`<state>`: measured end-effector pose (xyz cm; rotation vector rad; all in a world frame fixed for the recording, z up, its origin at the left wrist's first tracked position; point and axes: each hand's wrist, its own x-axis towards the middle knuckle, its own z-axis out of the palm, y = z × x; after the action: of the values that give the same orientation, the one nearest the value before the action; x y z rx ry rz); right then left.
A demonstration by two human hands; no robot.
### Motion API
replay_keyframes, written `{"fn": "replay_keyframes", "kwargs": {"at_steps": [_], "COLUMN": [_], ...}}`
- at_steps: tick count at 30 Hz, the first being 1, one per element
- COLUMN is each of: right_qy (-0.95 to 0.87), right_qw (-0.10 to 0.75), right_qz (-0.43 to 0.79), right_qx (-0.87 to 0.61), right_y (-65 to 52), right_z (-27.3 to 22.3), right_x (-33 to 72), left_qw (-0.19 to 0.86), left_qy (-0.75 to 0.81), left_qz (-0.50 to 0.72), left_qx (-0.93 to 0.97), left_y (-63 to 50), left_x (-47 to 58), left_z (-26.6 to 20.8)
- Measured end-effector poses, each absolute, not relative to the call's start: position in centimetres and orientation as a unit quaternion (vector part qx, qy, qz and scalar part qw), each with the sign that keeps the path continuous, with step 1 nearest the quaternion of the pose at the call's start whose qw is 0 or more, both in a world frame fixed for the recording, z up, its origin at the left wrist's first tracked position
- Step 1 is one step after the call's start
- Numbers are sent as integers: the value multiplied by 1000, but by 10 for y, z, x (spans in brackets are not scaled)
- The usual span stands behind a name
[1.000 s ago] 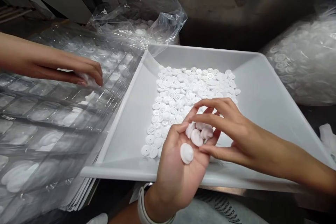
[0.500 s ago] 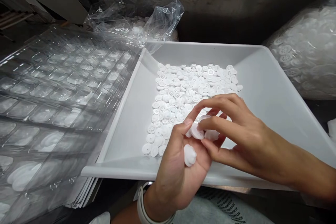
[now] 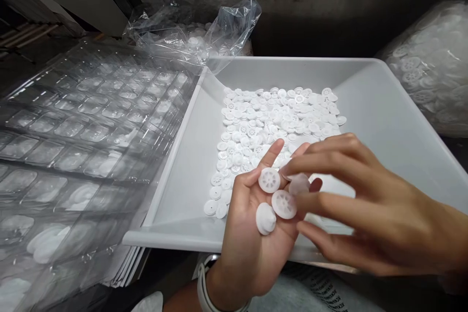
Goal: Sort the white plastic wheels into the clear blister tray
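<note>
discs (image 3: pixel 284 204) farther apart (beside right fingers (image 3: pixel 325 162))

Loose discs (image 3: pixel 263 122) in the bin (image 3: pixel 171 240), trays (image 3: pixel 69 126) to its left.
One bag (image 3: pixel 234 19) sits behind its far left corner, another bag (image 3: pixel 438 63) off right; over its near side, more discs (image 3: pixel 284 204) rest in the left hand (image 3: pixel 256 248).

Mixed light: centre bright, background dim.
White discs (image 3: pixel 269 180) are lit evenly, with pile detail partly washed out. Sharp glints are thrown off the clear bag (image 3: pixel 239 12) and blister trays (image 3: pixel 69 126). Back wall (image 3: pixel 310 14) is left dark. Right hand (image 3: pixel 380 204) is motion-blurred; the lower-left edge is smeared and stretched.
</note>
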<state>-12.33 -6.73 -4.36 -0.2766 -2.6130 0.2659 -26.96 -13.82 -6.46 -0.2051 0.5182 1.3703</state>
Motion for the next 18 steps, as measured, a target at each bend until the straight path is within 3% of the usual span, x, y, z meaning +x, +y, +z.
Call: {"fn": "replay_keyframes", "kwargs": {"at_steps": [6, 9, 12, 14, 18], "right_qy": [-914, -900, -884, -884, -925], "right_qw": [209, 172, 195, 232, 254], "right_qz": [201, 267, 299, 290, 161], "right_qx": [-284, -300, -301, -286, -232], "right_y": [-56, -52, -50, -50, -50], "right_z": [-45, -45, -42, -41, -41], "right_x": [-115, -113, -115, -116, -116], "left_qw": [750, 758, 763, 767, 773], "left_qy": [216, 214, 212, 202, 181], "left_qz": [619, 610, 604, 602, 603], "left_qx": [-84, -85, -87, -88, -75], "left_y": [-140, -140, -140, -140, -139], "left_x": [-270, -270, -270, -270, -269], "left_z": [-60, -60, -62, -62, -61]}}
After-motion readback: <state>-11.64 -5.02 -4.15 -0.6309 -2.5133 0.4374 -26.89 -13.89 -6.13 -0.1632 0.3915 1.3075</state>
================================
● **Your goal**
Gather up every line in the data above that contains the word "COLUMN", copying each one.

● **Expected answer**
replay_keyframes, written `{"fn": "replay_keyframes", "kwargs": {"at_steps": [_], "COLUMN": [_], ...}}`
- COLUMN is each of: right_qy (-0.95 to 0.87), right_qw (-0.10 to 0.75), right_qz (-0.43 to 0.79), right_qx (-0.87 to 0.61), right_y (-65 to 52), right_z (-27.3 to 22.3), right_x (-33 to 72), left_qw (-0.19 to 0.86), left_qy (-0.75 to 0.81), left_qz (-0.50 to 0.72), left_qx (-0.93 to 0.97), left_y (-63 to 50), left_x (-47 to 58), left_z (-26.6 to 20.8)

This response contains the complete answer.